WORK ITEM:
All records given below must be printed word for word.

Collected data entries:
# # #
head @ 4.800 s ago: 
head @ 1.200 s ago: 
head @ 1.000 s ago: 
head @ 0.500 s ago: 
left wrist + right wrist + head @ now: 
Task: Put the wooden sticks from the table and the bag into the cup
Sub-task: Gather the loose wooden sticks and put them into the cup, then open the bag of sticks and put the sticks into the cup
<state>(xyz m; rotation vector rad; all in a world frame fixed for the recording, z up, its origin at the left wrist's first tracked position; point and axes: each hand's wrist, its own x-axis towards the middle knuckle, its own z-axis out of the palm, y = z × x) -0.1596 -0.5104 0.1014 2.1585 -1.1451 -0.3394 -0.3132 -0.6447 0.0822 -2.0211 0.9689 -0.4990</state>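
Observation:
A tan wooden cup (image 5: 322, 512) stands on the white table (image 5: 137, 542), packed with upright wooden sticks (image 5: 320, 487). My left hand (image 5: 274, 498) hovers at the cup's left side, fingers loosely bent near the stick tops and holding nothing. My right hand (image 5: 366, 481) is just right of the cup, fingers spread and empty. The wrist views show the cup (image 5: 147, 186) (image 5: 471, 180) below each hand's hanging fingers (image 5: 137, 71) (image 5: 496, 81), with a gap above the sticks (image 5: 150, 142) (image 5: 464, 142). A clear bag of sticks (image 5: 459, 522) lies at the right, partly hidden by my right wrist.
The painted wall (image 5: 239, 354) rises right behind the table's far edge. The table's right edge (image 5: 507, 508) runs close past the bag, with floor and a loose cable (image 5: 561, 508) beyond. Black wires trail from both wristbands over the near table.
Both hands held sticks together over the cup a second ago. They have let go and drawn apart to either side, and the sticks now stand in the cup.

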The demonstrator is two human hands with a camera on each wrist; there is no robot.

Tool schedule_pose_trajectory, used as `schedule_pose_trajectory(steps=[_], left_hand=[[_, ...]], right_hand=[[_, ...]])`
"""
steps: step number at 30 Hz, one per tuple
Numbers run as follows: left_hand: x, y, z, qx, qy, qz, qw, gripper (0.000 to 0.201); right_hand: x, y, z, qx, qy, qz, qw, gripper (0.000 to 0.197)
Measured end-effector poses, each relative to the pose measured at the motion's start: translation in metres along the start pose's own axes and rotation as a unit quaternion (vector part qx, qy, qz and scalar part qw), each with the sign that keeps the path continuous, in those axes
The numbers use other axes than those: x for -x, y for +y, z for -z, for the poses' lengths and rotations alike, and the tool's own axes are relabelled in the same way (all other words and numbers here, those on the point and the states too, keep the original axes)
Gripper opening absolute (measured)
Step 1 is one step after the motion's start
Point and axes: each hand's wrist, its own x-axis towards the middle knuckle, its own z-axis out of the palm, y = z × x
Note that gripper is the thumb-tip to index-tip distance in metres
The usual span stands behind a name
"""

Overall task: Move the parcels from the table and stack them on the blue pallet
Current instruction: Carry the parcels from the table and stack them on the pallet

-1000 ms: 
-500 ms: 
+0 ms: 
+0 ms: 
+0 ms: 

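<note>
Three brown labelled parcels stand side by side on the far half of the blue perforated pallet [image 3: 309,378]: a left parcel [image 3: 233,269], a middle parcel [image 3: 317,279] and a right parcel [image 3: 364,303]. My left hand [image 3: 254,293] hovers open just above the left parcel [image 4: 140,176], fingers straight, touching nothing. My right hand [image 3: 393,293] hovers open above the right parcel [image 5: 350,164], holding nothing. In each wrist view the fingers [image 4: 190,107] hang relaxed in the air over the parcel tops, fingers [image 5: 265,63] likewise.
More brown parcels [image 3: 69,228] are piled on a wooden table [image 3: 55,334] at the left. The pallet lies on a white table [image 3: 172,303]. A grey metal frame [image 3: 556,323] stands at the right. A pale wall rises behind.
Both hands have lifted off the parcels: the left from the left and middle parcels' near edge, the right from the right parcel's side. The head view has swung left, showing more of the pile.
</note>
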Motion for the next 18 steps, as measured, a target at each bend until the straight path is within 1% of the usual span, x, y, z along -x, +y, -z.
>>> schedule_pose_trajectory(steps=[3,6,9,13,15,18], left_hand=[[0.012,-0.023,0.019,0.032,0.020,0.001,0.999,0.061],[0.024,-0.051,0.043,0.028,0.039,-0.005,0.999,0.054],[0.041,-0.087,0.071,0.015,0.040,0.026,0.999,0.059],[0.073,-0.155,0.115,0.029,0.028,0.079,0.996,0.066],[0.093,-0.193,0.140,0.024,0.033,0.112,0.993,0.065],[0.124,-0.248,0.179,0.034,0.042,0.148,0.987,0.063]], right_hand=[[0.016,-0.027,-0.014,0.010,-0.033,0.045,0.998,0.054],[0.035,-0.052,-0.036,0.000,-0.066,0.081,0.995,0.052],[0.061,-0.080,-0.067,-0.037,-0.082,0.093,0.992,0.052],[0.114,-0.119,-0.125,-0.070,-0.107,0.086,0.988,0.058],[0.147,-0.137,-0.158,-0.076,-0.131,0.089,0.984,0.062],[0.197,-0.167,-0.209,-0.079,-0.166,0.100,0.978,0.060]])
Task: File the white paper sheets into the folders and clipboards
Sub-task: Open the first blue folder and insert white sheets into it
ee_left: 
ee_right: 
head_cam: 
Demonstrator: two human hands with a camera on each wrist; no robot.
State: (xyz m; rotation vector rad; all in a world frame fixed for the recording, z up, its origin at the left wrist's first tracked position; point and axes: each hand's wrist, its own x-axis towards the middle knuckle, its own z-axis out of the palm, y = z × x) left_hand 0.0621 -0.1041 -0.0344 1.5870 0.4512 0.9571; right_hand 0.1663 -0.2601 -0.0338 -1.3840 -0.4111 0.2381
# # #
EXERCISE ANSWER:
head @ 4.800 s ago: 
head @ 1.200 s ago: 
head @ 1.000 s ago: 
head @ 0.500 s ago: 
left wrist + right wrist + head @ now: 
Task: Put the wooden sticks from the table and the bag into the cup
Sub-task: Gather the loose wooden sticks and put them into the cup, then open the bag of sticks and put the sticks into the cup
<state>(xyz m; rotation vector rad; all in a world frame fixed for the recording, z up, its origin at the left wrist's first tracked position; point and axes: each hand's wrist, its own x-axis towards the middle knuckle, its own z-axis out of the palm, y = z × x) -0.1596 -0.5104 0.1014 2.1585 -1.1451 -0.3394 -0.3132 -0.6447 0.0822 -2.0211 0.9689 -0.4990</state>
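Observation:
A tan wooden cup (image 5: 322, 512) stands on the white table (image 5: 137, 542), packed with upright wooden sticks (image 5: 320, 487). My left hand (image 5: 274, 498) hovers at the cup's left side, fingers loosely bent near the stick tops and holding nothing. My right hand (image 5: 366, 481) is just right of the cup, fingers spread and empty. The wrist views show the cup (image 5: 147, 186) (image 5: 471, 180) below each hand's hanging fingers (image 5: 137, 71) (image 5: 496, 81), with a gap above the sticks (image 5: 150, 142) (image 5: 464, 142). A clear bag of sticks (image 5: 459, 522) lies at the right, partly hidden by my right wrist.
The painted wall (image 5: 239, 354) rises right behind the table's far edge. The table's right edge (image 5: 507, 508) runs close past the bag, with floor and a loose cable (image 5: 561, 508) beyond. Black wires trail from both wristbands over the near table.
Both hands held sticks together over the cup a second ago. They have let go and drawn apart to either side, and the sticks now stand in the cup.
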
The demonstrator is two human hands with a camera on each wrist; there is no robot.

Tool schedule_pose_trajectory, used as `schedule_pose_trajectory(steps=[_], left_hand=[[_, ...]], right_hand=[[_, ...]])`
"""
steps: step number at 30 Hz, one per tuple
Numbers run as follows: left_hand: x, y, z, qx, qy, qz, qw, gripper (0.000 to 0.201); right_hand: x, y, z, qx, qy, qz, qw, gripper (0.000 to 0.197)
Measured end-effector poses, each relative to the pose measured at the motion's start: translation in metres along the start pose's own axes and rotation as a unit quaternion (vector part qx, qy, qz and scalar part qw), each with the sign that keeps the path continuous, in those axes
The numbers use other axes than those: x for -x, y for +y, z for -z, for the poses' lengths and rotations alike, and the tool's own axes are relabelled in the same way (all other words and numbers here, those on the point and the states too, keep the original axes)
Gripper opening absolute (measured)
Step 1 is one step after the motion's start
Point and axes: each hand's wrist, its own x-axis towards the middle knuckle, its own z-axis out of the palm, y = z × x
Note that gripper is the thumb-tip to index-tip distance in metres
The usual span stands behind a name
"""

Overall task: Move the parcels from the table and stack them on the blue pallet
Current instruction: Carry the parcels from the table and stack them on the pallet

-1000 ms: 
-500 ms: 
+0 ms: 
+0 ms: 
+0 ms: 

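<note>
Three brown labelled parcels stand side by side on the far half of the blue perforated pallet [image 3: 309,378]: a left parcel [image 3: 233,269], a middle parcel [image 3: 317,279] and a right parcel [image 3: 364,303]. My left hand [image 3: 254,293] hovers open just above the left parcel [image 4: 140,176], fingers straight, touching nothing. My right hand [image 3: 393,293] hovers open above the right parcel [image 5: 350,164], holding nothing. In each wrist view the fingers [image 4: 190,107] hang relaxed in the air over the parcel tops, fingers [image 5: 265,63] likewise.
More brown parcels [image 3: 69,228] are piled on a wooden table [image 3: 55,334] at the left. The pallet lies on a white table [image 3: 172,303]. A grey metal frame [image 3: 556,323] stands at the right. A pale wall rises behind.
Both hands have lifted off the parcels: the left from the left and middle parcels' near edge, the right from the right parcel's side. The head view has swung left, showing more of the pile.
</note>
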Motion for the next 18 steps, as measured, a target at each bend until the straight path is within 1% of the usual span, x, y, z along -x, +y, -z.
>>> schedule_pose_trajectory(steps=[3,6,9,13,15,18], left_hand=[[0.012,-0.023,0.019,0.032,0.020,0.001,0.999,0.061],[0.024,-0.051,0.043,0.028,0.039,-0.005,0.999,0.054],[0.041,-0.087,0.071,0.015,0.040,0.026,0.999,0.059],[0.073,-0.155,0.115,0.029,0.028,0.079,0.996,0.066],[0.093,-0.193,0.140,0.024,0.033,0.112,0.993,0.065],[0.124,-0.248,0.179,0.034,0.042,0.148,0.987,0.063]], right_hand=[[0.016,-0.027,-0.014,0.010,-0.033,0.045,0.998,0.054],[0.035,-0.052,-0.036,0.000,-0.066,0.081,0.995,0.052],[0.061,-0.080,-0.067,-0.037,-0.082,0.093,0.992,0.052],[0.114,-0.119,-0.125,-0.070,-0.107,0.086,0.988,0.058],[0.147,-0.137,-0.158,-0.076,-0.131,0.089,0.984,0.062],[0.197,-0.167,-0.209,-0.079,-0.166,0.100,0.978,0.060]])
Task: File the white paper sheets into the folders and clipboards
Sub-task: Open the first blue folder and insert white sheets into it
ee_left: 
ee_right: 
head_cam: 
Demonstrator: two human hands with a camera on each wrist; no robot.
State: (xyz m; rotation vector rad; all in a world frame fixed for the recording, z up, its origin at the left wrist's first tracked position; point and axes: each hand's wrist, its own x-axis towards the middle knuckle, its own z-axis out of the palm, y = z × x) left_hand 0.0621 -0.1041 -0.0344 1.5870 0.4512 0.9571; right_hand 0.1663 -0.2601 -0.0338 -1.3840 -0.4111 0.2381

Output for this exercise is now complete.